**Exercise prompt:**
Write the records out exactly as shown. No pictures.

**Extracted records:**
----

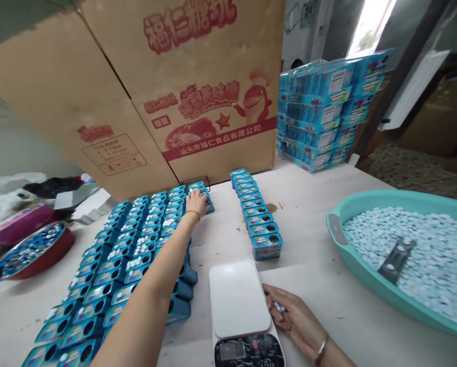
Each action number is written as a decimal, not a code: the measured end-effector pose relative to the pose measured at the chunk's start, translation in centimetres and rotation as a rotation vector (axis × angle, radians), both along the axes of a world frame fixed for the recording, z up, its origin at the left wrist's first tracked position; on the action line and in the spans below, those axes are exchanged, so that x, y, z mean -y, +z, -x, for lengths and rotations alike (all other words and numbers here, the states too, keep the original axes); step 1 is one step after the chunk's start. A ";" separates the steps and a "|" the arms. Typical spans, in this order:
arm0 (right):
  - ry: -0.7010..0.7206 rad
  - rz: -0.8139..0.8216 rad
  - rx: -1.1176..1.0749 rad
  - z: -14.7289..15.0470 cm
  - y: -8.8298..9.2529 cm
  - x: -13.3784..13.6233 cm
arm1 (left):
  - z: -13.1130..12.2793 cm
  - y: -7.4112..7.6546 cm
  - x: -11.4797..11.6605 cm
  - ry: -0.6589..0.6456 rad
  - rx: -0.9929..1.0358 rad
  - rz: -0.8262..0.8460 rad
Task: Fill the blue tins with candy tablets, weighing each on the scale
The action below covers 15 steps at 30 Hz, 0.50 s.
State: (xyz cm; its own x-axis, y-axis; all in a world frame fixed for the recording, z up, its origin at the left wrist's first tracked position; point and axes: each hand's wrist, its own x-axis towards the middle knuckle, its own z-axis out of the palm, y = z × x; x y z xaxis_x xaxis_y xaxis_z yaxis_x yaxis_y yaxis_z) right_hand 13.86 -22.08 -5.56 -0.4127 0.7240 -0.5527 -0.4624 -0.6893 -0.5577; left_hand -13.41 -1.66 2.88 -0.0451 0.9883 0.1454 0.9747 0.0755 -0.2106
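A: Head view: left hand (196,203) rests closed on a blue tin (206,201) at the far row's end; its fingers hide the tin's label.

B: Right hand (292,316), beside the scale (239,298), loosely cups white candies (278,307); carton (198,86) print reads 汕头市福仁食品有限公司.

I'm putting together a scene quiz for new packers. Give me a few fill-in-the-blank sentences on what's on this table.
1. The left hand reaches to the far end of the rows of small ____ tins.
2. The right hand rests beside the white ____.
3. The teal tub holds pale blue candies and a dark ____.
4. Behind the tins stands a large ____ box.

Missing words: blue; scale; scoop; cardboard
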 end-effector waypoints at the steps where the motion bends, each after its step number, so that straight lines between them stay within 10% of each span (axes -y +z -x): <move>1: 0.000 -0.003 0.000 0.2 0.0 -0.2 | 0.1 -0.1 -0.3 -0.017 -0.013 0.013; 7: -0.118 0.051 -0.012 -0.8 -0.4 0.8 | -1.4 2.1 1.4 -0.164 -0.081 0.093; 15: -0.185 0.142 -0.043 -4.7 -0.1 4.6 | -8.6 7.9 15.8 -0.476 -0.077 0.359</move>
State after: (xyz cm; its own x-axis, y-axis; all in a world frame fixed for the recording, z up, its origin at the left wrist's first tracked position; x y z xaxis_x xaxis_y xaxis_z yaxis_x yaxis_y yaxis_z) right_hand 18.61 -26.64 -5.69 -0.3055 0.7058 -0.6392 -0.6091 -0.6608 -0.4386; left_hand -4.83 -17.49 10.80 0.4123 0.8852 -0.2156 0.8647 -0.4547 -0.2135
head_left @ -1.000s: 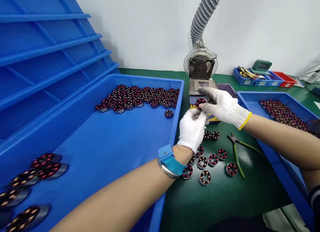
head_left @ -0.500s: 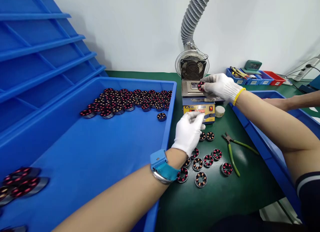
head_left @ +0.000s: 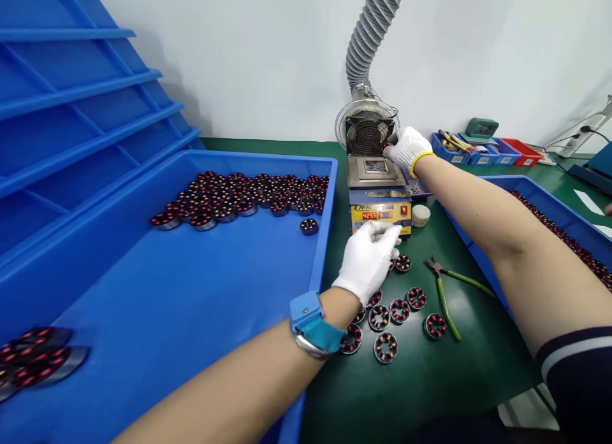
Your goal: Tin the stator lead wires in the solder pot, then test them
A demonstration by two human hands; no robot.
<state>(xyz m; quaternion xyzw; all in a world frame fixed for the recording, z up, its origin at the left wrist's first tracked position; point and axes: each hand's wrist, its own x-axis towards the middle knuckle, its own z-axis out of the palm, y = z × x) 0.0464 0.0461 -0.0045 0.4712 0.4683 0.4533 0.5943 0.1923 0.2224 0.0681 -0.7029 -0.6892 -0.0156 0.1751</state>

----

**Task solution:**
Each action number is written as a decimal, not a code: the measured end-effector pose relative to the pose measured at the chunk's start, translation in centimetres and rotation as a rotation vector (axis × angle, radians), both along the axes of a world frame fixed for the recording, z up, its origin at the left wrist's first tracked position; on the action line and in the spans below, those axes are exchanged, so that x, y, z mean -y, +z, -x, for lengths and rotations alike (all other words and numbers here, the states too, keep the original axes); step 1 is one step after the chunk's start. A ";" separates the steps and a "|" the arms. Typical spans, in this order:
arm0 (right):
  - ry: -0.7010..0.7206 rad
  - rz: -0.8139..0.8216 rad
  - rx: -1.1176..1.0749 rad
  - z: -14.7289..15.0470 cm
  - y: -8.8298..9.2529 cm
  - x: -13.3784..13.6233 cm
arm1 (left):
  - z: -13.1130..12.2793 cm
  - y: -7.4112..7.6546 cm
  - x: -11.4797..11.6605 cm
  - ry: -0.6589..0.6456 rad
  - rx: -0.9929..1.0358 rad
  - rz: -0.8262..0.8460 rad
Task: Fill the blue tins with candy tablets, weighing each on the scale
The action below covers 15 steps at 30 Hz, 0.50 s.
State: (xyz cm; its own x-axis, y-axis; all in a world frame fixed for the recording, z up, its origin at the left wrist's first tracked position; point and axes: each hand's wrist, its own x-axis towards the middle knuckle, its own z-axis out of the palm, y = z × x; x y z xaxis_x xaxis_y xaxis_z yaxis_x yaxis_y yaxis_z) right_hand 13.86 -22.08 -5.56 -0.4127 0.7240 -0.5527 -0.4624 -0.6893 -0.5577; left_hand -13.41 -1.66 2.88 -0.0451 0.9883 0.1454 0.9747 0.0755 -0.2106
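A: Head view: left hand (196,203) rests closed on a blue tin (206,201) at the far row's end; its fingers hide the tin's label.

B: Right hand (292,316), beside the scale (239,298), loosely cups white candies (278,307); carton (198,86) print reads 汕头市福仁食品有限公司.

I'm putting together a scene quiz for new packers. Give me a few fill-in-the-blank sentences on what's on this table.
1. The left hand reaches to the far end of the rows of small ____ tins.
2. The right hand rests beside the white ____.
3. The teal tub holds pale blue candies and a dark ____.
4. Behind the tins stands a large ____ box.

Missing words: blue; scale; scoop; cardboard
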 end-effector waypoints at the steps where the motion bends, each after its step number, so that straight lines between them stay within 10% of each span (axes -y +z -x): <move>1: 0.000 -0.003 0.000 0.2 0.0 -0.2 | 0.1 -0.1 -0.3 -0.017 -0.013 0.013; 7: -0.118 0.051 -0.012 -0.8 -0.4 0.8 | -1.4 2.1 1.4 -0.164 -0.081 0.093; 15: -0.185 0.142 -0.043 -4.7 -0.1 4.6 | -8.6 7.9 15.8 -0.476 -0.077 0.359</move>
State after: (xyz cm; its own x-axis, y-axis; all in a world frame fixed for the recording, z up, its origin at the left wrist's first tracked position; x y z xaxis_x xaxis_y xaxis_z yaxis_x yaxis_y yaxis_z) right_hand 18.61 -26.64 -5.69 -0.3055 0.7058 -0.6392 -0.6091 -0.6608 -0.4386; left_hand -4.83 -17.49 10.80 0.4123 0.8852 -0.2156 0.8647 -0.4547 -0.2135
head_left @ -1.000s: 
head_left @ -0.500s: 
head_left @ +0.000s: 
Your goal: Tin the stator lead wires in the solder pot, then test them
A demonstration by two human hands; no robot.
<state>(xyz m; quaternion xyzw; all in a world frame fixed for the recording, z up, its origin at the left wrist's first tracked position; point and axes: each hand's wrist, its own x-axis towards the middle knuckle, its own z-axis out of the palm, y = z × x) 0.0464 0.0461 -0.0045 0.4712 0.4683 0.4533 0.5943 0.1923 0.2224 0.0681 -0.7029 -0.6892 -0.0156 0.1751</state>

Nothing remains to be done in this exercise.